• _REQUIREMENT_
Please return every line of the records below that contains the word "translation".

• _GIVEN RECORDS_
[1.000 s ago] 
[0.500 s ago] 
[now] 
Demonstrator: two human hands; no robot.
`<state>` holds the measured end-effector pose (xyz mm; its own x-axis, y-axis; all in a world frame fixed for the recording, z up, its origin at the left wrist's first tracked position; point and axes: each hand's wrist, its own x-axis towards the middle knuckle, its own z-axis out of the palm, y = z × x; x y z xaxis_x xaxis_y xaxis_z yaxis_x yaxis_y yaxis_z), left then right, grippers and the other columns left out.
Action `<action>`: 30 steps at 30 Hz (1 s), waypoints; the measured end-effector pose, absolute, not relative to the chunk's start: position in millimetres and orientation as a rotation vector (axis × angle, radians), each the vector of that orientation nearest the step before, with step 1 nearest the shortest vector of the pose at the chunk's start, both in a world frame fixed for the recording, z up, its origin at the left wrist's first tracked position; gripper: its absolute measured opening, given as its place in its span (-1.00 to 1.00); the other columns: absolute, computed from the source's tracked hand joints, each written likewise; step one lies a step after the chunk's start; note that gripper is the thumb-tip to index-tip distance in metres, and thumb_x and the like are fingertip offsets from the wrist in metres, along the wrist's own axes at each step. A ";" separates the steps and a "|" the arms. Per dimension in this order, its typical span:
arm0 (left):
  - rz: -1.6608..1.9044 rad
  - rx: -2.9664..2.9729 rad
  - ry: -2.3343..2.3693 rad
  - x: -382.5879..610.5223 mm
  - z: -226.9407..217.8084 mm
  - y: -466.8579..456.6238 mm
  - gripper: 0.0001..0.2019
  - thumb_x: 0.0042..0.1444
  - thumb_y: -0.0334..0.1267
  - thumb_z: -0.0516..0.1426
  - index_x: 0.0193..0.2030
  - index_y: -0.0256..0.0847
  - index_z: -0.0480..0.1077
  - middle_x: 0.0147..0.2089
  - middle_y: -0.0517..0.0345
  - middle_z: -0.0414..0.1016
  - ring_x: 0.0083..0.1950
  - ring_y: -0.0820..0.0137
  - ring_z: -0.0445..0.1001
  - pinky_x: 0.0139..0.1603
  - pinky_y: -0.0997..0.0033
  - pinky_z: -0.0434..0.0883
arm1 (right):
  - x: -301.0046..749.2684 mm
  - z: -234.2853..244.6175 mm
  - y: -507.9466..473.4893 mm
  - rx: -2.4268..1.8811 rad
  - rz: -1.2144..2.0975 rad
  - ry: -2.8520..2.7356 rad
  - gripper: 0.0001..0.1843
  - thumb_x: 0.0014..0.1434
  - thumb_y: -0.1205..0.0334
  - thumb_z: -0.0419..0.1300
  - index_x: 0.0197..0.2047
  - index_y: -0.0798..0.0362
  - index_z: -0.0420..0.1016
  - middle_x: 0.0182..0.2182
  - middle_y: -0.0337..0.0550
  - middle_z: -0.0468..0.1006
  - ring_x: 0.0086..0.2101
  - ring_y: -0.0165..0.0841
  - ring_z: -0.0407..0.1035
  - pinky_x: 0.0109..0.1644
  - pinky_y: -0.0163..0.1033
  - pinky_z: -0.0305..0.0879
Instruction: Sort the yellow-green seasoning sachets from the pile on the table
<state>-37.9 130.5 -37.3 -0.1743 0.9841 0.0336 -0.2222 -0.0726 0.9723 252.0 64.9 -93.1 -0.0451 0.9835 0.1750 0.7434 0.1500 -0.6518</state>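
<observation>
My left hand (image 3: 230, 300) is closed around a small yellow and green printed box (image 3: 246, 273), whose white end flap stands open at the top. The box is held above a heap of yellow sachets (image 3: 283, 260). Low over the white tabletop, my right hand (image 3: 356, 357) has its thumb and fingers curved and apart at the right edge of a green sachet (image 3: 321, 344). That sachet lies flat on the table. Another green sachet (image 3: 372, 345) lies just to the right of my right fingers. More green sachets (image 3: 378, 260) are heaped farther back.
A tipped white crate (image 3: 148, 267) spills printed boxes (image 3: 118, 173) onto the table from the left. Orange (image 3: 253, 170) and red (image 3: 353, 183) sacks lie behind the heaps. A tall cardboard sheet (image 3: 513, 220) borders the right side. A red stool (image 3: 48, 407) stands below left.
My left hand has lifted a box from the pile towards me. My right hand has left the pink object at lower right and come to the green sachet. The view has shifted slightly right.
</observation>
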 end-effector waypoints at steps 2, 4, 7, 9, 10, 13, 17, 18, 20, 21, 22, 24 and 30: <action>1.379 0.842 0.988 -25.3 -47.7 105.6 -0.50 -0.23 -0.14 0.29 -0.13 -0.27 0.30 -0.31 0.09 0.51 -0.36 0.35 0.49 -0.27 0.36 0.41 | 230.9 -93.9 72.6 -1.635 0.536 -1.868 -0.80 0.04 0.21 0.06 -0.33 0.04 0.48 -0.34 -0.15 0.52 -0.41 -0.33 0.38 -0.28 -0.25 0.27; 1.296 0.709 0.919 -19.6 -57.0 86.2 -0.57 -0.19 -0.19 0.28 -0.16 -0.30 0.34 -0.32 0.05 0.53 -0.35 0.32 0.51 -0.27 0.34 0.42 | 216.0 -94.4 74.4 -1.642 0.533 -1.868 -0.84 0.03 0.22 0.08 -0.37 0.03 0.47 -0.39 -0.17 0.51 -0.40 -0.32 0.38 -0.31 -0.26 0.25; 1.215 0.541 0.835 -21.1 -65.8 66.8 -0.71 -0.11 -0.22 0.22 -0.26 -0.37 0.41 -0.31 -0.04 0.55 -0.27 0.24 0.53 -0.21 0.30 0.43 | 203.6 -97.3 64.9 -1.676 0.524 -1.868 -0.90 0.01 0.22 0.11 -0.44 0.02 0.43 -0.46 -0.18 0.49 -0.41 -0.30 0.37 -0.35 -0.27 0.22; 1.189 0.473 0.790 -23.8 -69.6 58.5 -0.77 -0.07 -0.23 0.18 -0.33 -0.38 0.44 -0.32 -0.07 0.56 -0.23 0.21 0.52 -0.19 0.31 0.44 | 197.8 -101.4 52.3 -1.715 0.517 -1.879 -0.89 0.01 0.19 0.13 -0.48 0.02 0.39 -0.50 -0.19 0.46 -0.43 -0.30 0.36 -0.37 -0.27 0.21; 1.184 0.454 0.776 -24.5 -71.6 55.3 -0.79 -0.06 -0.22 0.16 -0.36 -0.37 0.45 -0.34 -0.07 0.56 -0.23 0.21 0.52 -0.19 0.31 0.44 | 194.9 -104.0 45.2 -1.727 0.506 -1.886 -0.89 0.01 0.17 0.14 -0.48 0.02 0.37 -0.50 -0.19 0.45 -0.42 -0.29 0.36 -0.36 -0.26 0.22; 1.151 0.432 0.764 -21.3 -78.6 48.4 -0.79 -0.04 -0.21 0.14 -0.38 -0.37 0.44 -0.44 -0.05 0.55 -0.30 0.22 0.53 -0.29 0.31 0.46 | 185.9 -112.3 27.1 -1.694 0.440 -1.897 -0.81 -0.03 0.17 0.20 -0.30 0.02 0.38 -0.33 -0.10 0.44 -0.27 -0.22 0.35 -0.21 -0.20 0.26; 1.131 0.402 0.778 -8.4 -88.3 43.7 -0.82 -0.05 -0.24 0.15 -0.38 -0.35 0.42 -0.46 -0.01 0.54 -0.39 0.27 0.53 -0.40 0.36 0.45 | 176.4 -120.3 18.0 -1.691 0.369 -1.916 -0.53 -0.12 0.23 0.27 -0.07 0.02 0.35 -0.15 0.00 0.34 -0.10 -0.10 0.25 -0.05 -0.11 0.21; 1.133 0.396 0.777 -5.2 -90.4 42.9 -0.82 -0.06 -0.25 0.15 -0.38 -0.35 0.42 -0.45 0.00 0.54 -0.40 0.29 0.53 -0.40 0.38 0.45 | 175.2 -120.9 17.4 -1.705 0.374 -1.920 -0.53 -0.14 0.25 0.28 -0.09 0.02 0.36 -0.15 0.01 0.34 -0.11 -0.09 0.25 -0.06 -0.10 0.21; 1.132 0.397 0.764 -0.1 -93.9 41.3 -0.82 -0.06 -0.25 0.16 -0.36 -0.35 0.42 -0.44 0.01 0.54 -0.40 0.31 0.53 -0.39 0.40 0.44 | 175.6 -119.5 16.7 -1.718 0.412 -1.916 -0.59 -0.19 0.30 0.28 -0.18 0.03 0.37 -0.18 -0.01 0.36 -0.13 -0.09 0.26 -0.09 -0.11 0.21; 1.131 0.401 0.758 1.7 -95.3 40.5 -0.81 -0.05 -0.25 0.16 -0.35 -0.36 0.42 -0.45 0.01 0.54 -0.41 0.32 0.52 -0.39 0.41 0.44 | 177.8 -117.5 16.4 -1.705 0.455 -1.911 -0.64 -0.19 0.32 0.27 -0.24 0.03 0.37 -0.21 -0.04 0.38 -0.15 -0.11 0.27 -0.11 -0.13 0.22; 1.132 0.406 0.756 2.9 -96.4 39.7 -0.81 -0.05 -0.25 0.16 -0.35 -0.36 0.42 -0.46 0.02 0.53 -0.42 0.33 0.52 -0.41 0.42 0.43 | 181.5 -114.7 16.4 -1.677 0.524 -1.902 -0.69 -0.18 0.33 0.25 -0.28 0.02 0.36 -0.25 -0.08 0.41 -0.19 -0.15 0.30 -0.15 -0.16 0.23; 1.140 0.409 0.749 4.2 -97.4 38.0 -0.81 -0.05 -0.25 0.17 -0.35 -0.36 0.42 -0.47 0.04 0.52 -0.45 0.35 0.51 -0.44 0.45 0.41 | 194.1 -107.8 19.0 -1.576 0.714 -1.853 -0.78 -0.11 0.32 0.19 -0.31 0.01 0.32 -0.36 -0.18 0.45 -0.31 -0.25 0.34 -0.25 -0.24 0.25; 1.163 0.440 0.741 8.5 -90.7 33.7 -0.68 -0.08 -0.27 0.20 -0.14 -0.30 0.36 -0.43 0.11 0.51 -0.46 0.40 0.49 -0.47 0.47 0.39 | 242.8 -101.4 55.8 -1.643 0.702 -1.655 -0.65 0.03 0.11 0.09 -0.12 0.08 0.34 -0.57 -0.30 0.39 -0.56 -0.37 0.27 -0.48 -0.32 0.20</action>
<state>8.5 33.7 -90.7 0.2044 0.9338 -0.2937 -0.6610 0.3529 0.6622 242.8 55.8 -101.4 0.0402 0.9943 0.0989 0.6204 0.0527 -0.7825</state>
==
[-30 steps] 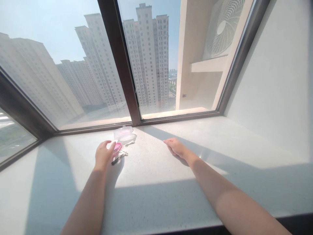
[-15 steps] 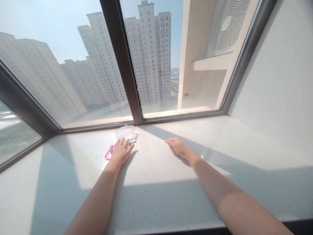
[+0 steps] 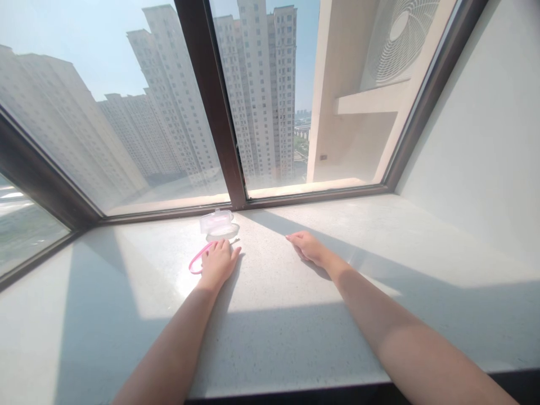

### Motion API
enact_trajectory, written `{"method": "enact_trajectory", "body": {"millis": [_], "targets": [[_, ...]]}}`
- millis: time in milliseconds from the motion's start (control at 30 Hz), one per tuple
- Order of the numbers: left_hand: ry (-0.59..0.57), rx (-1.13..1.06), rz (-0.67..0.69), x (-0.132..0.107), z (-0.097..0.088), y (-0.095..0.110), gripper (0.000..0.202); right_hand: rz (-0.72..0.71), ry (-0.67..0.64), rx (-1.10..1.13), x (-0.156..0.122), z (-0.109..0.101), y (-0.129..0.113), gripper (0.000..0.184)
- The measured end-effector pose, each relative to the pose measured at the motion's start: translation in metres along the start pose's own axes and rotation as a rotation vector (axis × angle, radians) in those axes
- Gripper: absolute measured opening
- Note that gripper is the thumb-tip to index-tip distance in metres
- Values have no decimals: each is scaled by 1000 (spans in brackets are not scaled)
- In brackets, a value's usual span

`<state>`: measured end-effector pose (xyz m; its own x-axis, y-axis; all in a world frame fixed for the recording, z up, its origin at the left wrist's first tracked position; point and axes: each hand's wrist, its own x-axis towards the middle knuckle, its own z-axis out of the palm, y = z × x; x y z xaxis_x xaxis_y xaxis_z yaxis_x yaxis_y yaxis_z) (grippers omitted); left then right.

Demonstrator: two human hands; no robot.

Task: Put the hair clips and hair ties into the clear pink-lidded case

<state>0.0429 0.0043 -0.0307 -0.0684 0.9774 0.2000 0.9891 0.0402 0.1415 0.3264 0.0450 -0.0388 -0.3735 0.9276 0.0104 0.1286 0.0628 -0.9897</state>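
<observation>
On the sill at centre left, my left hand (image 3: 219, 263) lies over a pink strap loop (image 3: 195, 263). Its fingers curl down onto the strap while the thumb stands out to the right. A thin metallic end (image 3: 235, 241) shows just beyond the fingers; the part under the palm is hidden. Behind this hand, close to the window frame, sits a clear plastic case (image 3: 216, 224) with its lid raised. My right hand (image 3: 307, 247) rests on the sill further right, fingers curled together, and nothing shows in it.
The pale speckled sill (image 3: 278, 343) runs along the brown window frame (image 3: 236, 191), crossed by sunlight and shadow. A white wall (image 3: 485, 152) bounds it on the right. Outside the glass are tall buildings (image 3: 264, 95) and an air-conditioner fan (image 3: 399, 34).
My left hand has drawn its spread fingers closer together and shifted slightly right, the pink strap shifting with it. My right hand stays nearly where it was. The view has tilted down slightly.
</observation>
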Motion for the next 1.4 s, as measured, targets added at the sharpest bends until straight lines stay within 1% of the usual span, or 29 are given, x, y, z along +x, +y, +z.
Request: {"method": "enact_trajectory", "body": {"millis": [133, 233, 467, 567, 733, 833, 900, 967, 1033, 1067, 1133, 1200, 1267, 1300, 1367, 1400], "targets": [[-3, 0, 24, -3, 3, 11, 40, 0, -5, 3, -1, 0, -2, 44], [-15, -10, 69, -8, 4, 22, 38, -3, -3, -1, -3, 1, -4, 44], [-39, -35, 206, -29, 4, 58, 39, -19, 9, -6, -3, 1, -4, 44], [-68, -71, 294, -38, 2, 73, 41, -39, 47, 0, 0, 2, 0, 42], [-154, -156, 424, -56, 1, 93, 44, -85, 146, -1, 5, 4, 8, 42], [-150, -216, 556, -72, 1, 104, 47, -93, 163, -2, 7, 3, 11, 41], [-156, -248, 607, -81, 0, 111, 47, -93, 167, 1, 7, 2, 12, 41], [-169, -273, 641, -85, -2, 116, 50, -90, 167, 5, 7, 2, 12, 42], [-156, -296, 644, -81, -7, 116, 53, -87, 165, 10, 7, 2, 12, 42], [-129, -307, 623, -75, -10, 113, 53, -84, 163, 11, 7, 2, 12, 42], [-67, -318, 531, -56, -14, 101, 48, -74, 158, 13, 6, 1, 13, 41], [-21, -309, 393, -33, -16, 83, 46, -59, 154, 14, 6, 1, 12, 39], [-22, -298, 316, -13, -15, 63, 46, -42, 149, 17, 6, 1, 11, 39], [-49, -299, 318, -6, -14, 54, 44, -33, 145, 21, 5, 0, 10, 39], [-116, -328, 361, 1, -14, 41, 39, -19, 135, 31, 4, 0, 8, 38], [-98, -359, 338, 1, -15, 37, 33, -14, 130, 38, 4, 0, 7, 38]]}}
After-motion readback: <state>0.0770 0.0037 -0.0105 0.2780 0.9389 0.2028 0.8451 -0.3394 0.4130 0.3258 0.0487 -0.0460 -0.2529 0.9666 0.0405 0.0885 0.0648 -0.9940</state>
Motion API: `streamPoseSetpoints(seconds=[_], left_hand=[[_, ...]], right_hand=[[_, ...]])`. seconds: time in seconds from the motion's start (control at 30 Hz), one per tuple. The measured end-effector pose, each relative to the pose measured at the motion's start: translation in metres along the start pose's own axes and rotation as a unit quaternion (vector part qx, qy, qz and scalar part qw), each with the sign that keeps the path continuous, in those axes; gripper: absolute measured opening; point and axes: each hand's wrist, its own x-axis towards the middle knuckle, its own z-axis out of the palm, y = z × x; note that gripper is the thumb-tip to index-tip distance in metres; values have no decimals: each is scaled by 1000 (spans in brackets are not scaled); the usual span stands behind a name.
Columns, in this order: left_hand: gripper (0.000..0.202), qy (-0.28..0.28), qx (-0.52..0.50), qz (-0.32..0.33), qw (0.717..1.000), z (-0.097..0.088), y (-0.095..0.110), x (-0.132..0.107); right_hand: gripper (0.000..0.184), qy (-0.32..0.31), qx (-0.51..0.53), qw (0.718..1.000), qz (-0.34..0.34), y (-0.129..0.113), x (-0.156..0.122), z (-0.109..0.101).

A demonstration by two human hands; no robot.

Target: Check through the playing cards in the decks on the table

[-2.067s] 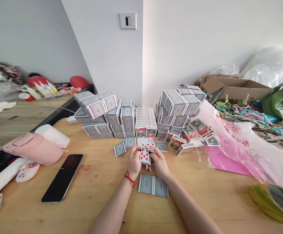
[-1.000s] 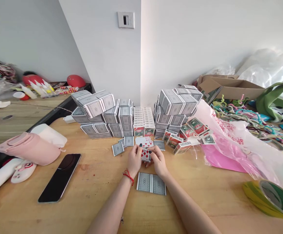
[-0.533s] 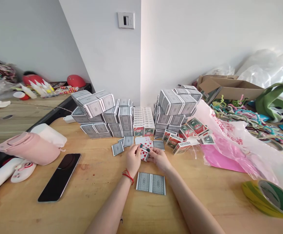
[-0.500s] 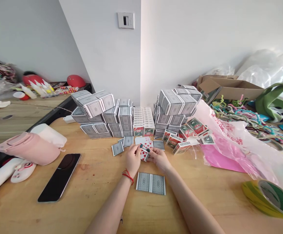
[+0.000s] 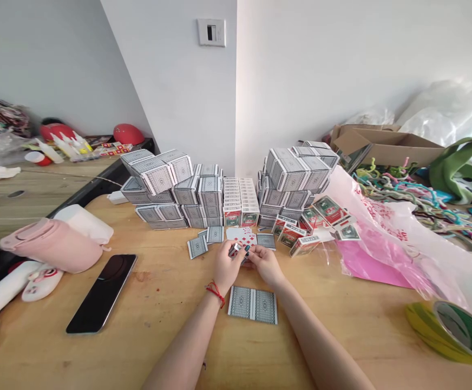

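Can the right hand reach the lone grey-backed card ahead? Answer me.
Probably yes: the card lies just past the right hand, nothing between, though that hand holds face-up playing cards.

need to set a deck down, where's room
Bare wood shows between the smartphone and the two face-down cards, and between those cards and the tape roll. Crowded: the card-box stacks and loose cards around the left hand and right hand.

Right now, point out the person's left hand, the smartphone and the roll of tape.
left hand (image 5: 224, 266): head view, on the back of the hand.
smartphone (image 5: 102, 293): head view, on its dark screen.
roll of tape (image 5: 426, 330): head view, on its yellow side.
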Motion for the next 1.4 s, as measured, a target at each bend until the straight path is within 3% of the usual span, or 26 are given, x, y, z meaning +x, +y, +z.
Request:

• _REPLY TO THE TASK_
- The measured end-effector pose, each relative to the pose measured at the motion's start: translation in metres along the start pose's own axes and rotation as a rotation vector (axis × angle, radians) in those axes
Motion API: `streamPoseSetpoints(seconds=[_], left_hand=[[_, ...]], right_hand=[[_, ...]])`. seconds: time in seconds from the motion's start (control at 30 Hz), one per tuple. The measured end-effector pose, each relative to the pose measured at the motion's start: translation in metres along the start pose's own axes and rotation as a unit quaternion (vector part qx, qy, qz and scalar part qw), each with the sign that keeps the path continuous, in those axes; gripper: absolute measured opening; point and axes: each hand's wrist, its own x-axis towards the middle knuckle, its own z-axis out of the palm, y = z × x; note that gripper is the thumb-tip to index-tip distance in metres; values have no decimals: each is scaled by 1000 (spans in brackets are not scaled); the usual span stands behind a name.

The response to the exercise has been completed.